ACEHINSPIRASI.com – Dedy Permadi mengatakan Disorder informasi salah satu tantangan terbesar di era digital, dan kita harus bersatu untuk melawannya. Disorder informasi mencakup penyebaran informasi yang salah, baik disengaja maupun tidak disengaja. Dalam dunia digital, fenomena ini muncul dalam tiga bentuk utama: misinformasi, disinformasi, dan malinformasi. Ketiga bentuk ini memiliki dampak besar terhadap stabilitas sosial dan politik suatu negara.
Misinformasi merujuk pada informasi yang salah tetapi disebarkan tanpa niat buruk, seperti kesalahan dalam memahami data. Sebaliknya, disinformasi adalah informasi salah yang disebarkan dengan sengaja untuk menyesatkan publik. Malinformasi, yang paling berbahaya, menggunakan informasi yang benar tetapi disebarkan dengan niat untuk merugikan pihak tertentu. Contohnya adalah perundungan siber atau penyebaran kebencian berbasis fakta pribadi.

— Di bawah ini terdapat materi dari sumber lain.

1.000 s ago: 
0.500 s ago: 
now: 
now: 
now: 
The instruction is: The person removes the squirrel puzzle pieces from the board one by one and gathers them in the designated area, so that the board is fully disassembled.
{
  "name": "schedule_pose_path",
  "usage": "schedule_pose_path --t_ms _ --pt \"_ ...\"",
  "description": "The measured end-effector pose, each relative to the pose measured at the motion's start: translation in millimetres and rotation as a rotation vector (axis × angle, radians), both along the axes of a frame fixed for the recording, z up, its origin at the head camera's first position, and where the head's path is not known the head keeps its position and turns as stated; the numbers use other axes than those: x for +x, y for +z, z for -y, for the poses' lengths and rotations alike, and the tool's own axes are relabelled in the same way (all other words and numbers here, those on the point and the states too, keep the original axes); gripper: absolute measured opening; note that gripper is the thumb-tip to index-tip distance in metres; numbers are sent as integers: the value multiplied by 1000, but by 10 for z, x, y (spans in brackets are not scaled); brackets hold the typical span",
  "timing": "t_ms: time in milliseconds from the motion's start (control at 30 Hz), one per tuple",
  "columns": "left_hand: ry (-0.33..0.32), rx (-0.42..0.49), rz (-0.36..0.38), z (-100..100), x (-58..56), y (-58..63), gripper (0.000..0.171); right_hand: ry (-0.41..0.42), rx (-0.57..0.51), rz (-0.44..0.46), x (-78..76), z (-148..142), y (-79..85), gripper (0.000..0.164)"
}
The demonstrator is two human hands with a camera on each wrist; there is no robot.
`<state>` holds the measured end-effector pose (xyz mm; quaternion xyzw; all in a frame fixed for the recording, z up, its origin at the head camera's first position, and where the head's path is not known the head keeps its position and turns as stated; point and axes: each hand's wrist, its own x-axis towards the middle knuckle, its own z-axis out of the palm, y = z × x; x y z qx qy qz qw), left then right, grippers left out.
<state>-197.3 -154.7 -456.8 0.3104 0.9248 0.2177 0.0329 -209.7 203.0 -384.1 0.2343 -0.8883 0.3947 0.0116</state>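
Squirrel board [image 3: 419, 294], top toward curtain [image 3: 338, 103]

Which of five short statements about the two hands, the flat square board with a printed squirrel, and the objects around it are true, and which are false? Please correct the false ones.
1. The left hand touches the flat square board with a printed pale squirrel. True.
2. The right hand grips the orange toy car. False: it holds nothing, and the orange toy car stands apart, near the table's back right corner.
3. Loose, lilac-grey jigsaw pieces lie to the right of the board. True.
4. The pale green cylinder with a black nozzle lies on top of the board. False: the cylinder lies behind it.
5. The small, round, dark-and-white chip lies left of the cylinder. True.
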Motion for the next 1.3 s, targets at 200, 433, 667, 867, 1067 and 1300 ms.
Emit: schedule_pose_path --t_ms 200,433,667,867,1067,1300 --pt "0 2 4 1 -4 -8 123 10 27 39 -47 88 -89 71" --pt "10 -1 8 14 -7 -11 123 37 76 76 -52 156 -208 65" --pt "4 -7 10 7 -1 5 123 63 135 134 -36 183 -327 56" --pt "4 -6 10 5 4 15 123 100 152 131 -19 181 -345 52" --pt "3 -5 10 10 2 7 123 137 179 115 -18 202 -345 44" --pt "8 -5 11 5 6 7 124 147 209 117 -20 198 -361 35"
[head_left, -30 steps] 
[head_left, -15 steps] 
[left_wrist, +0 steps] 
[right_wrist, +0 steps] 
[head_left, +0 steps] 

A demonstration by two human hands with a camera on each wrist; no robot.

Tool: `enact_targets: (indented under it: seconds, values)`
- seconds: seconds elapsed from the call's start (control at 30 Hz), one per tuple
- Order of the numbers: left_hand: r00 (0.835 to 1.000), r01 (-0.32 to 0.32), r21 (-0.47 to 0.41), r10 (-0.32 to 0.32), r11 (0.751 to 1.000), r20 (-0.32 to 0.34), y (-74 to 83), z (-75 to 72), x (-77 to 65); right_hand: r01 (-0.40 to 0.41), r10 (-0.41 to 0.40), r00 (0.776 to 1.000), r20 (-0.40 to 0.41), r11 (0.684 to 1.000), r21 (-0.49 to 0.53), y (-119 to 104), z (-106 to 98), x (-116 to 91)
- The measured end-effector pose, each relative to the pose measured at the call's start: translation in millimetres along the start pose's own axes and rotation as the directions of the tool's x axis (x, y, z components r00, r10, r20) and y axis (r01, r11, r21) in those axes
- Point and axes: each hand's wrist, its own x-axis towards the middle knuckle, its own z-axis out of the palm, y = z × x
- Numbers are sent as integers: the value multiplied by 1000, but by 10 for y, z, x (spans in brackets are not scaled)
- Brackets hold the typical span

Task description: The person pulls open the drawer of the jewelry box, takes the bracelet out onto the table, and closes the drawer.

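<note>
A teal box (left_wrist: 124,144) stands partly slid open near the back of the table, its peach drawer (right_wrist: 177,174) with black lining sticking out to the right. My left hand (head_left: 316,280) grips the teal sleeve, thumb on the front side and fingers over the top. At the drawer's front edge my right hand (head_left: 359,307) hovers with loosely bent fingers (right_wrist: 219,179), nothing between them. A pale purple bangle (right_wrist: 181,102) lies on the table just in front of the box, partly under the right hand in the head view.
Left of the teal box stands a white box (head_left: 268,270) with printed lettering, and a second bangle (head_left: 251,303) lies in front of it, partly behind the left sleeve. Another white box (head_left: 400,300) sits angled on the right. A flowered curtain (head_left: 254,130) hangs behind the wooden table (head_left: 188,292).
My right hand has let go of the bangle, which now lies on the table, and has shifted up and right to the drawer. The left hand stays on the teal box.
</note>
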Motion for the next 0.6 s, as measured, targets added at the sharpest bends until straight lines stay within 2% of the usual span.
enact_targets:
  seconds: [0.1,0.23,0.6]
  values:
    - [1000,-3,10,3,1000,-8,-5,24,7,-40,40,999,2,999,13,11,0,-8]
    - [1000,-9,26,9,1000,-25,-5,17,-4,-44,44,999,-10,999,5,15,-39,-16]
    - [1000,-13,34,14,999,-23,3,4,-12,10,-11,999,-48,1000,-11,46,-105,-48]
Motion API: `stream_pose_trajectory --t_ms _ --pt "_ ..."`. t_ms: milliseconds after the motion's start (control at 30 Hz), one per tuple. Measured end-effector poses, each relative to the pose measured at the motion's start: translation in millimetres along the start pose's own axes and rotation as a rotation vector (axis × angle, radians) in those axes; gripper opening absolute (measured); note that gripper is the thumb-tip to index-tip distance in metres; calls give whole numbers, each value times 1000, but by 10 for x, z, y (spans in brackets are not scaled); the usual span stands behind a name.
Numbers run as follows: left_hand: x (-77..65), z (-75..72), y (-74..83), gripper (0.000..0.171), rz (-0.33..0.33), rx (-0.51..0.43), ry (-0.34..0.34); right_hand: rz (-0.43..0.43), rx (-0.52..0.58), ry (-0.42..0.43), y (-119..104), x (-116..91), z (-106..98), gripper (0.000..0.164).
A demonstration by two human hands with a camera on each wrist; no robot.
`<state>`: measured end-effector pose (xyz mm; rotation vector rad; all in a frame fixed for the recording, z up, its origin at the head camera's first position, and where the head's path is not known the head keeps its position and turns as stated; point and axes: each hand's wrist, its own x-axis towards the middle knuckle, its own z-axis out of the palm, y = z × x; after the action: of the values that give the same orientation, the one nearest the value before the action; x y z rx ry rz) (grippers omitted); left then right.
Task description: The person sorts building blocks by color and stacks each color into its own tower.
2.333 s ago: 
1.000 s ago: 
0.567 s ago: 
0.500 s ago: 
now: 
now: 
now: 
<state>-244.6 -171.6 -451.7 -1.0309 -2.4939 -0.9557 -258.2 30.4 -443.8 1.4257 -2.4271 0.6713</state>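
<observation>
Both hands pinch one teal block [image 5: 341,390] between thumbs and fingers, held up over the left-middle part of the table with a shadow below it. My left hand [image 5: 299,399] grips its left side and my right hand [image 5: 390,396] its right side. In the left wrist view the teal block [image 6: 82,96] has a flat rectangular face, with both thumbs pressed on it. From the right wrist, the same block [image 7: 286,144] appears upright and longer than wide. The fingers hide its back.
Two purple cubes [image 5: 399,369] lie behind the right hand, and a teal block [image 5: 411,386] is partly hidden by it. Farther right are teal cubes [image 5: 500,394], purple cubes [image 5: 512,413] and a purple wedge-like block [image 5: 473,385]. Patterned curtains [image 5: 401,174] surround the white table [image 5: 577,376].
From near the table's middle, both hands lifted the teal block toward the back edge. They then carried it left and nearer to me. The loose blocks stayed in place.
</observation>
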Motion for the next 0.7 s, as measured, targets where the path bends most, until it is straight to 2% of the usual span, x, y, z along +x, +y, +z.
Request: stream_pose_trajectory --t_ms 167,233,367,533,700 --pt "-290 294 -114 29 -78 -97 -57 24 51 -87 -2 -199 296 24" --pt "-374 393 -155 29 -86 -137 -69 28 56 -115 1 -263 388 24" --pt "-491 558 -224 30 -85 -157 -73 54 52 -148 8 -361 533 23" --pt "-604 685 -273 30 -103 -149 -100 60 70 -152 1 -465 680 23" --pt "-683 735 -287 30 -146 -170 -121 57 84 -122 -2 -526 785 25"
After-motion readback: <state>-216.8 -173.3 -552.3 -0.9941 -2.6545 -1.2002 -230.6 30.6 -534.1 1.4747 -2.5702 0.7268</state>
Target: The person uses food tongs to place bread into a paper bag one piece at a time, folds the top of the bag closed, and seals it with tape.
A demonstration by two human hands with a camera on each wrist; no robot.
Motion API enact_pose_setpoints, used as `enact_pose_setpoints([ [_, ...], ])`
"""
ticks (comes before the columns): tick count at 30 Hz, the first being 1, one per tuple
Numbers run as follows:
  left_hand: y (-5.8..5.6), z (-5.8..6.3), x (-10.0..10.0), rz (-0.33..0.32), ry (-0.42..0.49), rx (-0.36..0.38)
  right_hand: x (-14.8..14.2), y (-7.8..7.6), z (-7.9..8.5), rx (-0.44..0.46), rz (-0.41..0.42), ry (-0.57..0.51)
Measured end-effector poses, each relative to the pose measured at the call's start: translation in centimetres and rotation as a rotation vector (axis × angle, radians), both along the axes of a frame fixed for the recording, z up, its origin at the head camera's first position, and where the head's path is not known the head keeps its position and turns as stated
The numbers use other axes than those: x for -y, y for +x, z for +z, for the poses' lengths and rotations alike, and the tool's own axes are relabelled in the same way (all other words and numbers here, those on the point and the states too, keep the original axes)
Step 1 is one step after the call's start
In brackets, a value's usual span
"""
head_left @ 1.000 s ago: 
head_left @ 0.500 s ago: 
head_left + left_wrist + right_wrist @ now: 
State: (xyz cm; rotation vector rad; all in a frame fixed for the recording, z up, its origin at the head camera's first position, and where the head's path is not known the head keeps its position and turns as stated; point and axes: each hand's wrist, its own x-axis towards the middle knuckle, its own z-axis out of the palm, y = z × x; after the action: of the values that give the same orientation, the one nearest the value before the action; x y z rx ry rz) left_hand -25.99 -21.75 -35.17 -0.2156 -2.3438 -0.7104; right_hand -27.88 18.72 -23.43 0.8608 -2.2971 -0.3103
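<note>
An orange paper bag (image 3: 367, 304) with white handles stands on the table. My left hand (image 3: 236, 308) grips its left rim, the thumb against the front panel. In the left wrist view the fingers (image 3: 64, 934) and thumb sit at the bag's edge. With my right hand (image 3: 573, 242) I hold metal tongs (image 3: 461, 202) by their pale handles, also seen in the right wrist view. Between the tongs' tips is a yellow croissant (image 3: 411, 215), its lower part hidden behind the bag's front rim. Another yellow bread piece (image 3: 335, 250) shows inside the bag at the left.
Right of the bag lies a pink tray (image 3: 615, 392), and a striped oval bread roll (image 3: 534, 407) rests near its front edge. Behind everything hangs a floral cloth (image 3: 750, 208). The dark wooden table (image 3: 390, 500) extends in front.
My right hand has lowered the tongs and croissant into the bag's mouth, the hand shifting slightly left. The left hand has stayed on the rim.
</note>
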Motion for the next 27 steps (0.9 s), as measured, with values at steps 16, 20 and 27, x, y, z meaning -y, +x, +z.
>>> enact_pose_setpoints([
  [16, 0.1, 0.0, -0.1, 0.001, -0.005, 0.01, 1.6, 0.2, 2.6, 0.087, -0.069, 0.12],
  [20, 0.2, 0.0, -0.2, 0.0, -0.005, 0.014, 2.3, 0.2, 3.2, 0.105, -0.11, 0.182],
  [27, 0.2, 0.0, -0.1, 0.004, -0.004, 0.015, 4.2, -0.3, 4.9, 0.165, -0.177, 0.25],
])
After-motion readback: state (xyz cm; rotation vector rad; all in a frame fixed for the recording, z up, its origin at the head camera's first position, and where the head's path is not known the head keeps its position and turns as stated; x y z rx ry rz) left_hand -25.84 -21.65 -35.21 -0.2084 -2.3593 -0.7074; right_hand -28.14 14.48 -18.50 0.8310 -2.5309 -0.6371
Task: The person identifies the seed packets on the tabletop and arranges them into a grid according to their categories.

Tantangan ini semakin besar di masa pandemi COVID-19. Pada tahun 2020, Kominfo mencatat lebih dari 2.020 hoaks terkait COVID-19 yang beredar di ruang digital, dengan 1.759 di antaranya berhasil dihapus. Hoaks ini mencakup informasi palsu tentang vaksin, klaim pengobatan alternatif, hingga teori konspirasi yang tidak berdasar. Penyebaran hoaks ini tidak hanya membahayakan individu tetapi juga mengganggu upaya pemerintah dalam menangani pandemi.
Untuk melawan disorder informasi, pemerintah telah mengambil berbagai langkah konkret. Gerakan Nasional Literasi Digital menjadi salah satu program utama yang bertujuan meningkatkan kesadaran masyarakat tentang pentingnya memverifikasi informasi sebelum membagikannya. Platform literasidigital.id menyediakan panduan, video, dan infografis yang membantu masyarakat mengenali dan menangkal informasi palsu. “Literasi digital adalah kunci untuk melindungi masyarakat dari dampak buruk disorder informasi,” kata Dedy Permadi.